Das Bischofsamt

Zwischen Vollmacht und Ohnmacht

Franziskus machte schon mehrmals klar, dass das Subsidiaritätsprinzip auch für die Kirche als Organisation zu gelten hat und dementsprechend die Bischöfe mehr Verantwortung zu übernehmen haben. Damit setzt er einen Kontrapunkt zu den Pontifikaten von Johannes Paul II. und Benedikt XVI., in denen eine deutliche Zentralisierung und Stärkung der römischen Kurie zu beobachten war. Franziskus setzte dies bereits im kirchlichen Prozessrecht konkret um, indem nur noch ein Urteil nötig ist und der Bischof abschliessend entscheiden kann.

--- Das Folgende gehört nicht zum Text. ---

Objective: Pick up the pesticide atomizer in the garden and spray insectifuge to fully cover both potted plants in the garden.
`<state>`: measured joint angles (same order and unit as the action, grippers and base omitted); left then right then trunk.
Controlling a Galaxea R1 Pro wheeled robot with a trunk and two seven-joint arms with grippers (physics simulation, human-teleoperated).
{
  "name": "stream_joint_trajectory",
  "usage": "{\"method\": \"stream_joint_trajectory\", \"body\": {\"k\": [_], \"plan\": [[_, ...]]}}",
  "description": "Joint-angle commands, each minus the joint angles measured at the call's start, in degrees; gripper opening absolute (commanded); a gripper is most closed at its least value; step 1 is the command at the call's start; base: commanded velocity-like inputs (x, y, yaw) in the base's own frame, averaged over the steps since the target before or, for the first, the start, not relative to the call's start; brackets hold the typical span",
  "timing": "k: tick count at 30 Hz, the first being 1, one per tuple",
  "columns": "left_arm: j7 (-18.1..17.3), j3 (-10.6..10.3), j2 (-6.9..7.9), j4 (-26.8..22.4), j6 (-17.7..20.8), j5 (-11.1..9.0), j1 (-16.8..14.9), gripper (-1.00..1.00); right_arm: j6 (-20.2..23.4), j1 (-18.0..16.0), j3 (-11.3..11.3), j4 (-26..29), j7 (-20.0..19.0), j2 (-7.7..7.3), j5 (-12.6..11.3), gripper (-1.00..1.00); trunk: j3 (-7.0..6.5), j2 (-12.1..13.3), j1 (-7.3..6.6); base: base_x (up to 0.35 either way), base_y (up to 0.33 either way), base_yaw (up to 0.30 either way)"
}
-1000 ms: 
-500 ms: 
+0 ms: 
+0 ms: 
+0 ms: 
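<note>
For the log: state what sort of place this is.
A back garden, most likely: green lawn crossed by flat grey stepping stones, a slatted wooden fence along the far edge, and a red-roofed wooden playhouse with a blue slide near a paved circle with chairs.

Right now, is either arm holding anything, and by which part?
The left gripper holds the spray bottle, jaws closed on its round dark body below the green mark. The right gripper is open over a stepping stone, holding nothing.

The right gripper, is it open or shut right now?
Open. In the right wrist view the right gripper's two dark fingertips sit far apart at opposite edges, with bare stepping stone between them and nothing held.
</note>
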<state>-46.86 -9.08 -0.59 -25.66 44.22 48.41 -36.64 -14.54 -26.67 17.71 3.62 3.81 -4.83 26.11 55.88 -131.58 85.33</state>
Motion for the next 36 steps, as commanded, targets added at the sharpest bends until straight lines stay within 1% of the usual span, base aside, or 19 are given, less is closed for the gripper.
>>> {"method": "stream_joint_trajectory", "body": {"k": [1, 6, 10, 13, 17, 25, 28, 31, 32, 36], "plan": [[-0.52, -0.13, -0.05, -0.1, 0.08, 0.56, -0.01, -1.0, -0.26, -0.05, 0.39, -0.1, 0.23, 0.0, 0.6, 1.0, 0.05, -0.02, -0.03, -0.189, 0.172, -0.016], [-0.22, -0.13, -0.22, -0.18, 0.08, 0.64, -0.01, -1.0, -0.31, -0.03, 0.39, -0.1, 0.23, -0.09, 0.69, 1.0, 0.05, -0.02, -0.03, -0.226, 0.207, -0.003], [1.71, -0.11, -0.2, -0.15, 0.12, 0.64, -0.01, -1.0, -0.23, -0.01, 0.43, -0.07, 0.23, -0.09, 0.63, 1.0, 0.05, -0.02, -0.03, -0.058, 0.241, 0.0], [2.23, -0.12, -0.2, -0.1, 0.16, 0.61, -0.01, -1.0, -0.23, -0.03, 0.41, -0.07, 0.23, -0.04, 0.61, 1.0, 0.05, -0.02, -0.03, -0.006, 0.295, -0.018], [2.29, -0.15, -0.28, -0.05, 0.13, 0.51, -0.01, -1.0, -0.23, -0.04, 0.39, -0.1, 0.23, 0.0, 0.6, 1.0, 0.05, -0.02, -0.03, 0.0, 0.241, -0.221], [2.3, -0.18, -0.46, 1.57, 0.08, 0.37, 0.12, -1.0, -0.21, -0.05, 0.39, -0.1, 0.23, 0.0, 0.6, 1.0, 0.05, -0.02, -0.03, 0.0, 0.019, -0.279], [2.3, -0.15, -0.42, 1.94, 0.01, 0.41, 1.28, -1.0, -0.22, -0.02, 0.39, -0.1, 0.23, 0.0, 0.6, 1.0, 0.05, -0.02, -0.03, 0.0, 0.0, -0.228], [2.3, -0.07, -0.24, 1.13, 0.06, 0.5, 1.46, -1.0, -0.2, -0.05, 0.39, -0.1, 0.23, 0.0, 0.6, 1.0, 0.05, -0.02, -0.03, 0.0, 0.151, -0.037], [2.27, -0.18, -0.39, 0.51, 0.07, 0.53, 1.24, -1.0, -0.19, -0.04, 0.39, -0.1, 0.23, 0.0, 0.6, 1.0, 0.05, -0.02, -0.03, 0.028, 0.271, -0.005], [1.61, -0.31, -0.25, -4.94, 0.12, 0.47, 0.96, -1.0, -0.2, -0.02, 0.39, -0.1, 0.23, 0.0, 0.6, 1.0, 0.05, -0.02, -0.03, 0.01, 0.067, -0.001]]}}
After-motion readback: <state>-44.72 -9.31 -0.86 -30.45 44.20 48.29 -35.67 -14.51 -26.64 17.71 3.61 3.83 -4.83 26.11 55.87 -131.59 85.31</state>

Im Hinblick auf diese allgemeine Entwicklung verdient eine kürzlich erschienene Aufsatzsammlung besondere Beachtung: Sabine Demel / Klaus Lüdicke (Hrsg.): Zwischen Vollmacht und Ohnmacht. Die Hirtengewalt des Diözesanbischofs und ihre Grenzen. (Verlag Herder) Freiburg-Basel-Wien 2015, 421 S. 17 Autorinnen und Autoren zeigen biblische, theologie- und kirchengeschichtliche Hintergründe auf, skizzieren die erst im Zweiten Vatikanischen Konzil erfolgte exakte sakramententheologische und ekklesiologische Verortung des Bischofsamtes und zeigen Möglichkeiten und Grenzen bezüglich Vollmachten und Aufgaben dieses Amtes auf. Das Fazit: «Das Diözesanbischofsamt ist wahrlich kein einfaches Amt – weder in seiner Entstehungsgeschichte noch in seiner Funktion und erst recht nicht in seiner Ausübung» (S. 406). Der Blick in die Geschichte zeigt auf, dass das Bischofsamt – der Bischof hat von der Wortbedeutung «episkopos» her Aufsicht zu führen und nachdenkend zu prüfen sowie sorgend präsent zu sein – sich stark gewandelt hat und die Einflussmöglichkeiten sehr unterschiedlich waren, von unten und oben stark eingeschränkt. Die Aufwertung des Bischofsamtes durch das Zweite Vatikanische Konzil blieb, wie eingangs angetönt, stecken, und die Bestimmungen dieses Konzils sind bis heute, nicht zuletzt wegen der Passivität von nicht wenigen Bischöfen, noch umzusetzen, so dass im Buch zu Recht von der «heutigen Krise des Bischofsamtes» geredet wird. Veränderungen aber sind möglich und entsprechen der katholischen Tradition (vgl. S. 89). Franziskus nannte 2013 vor den Päpstlichen Nuntien als wichtigstes Kriterium für Bischöfe: «Hirten nah beim Volk». Umso wichtiger ist es, dass der Bischof, der innerdiözesan starke Vollmachten hat, auch wenn er überdiözesan und gesellschaftlich meistens unbedeutend ist, gut daran tut, die andern Gläubigen – Geistliche und Laien – einzubeziehen, Vertrauen zu schenken, gemeinsam auf dem Weg zu sein und (Anstands-)Grenzen nicht zu überschreiten. «Eine strikte Einflussnahme der Bischöfe indiziert ein mangelndes Vertrauen in (die Sendung der) Gläubigen» (S. 318), was ein Alarmzeichen ist. 

Urban Fink-Wagner

Urban Fink-Wagner

Der Historiker und promovierte Theologe Urban Fink-Wagner, 2004 bis 2016 Redaktionsleiter der SKZ, ist Geschäftsführer der Inländischen Mission.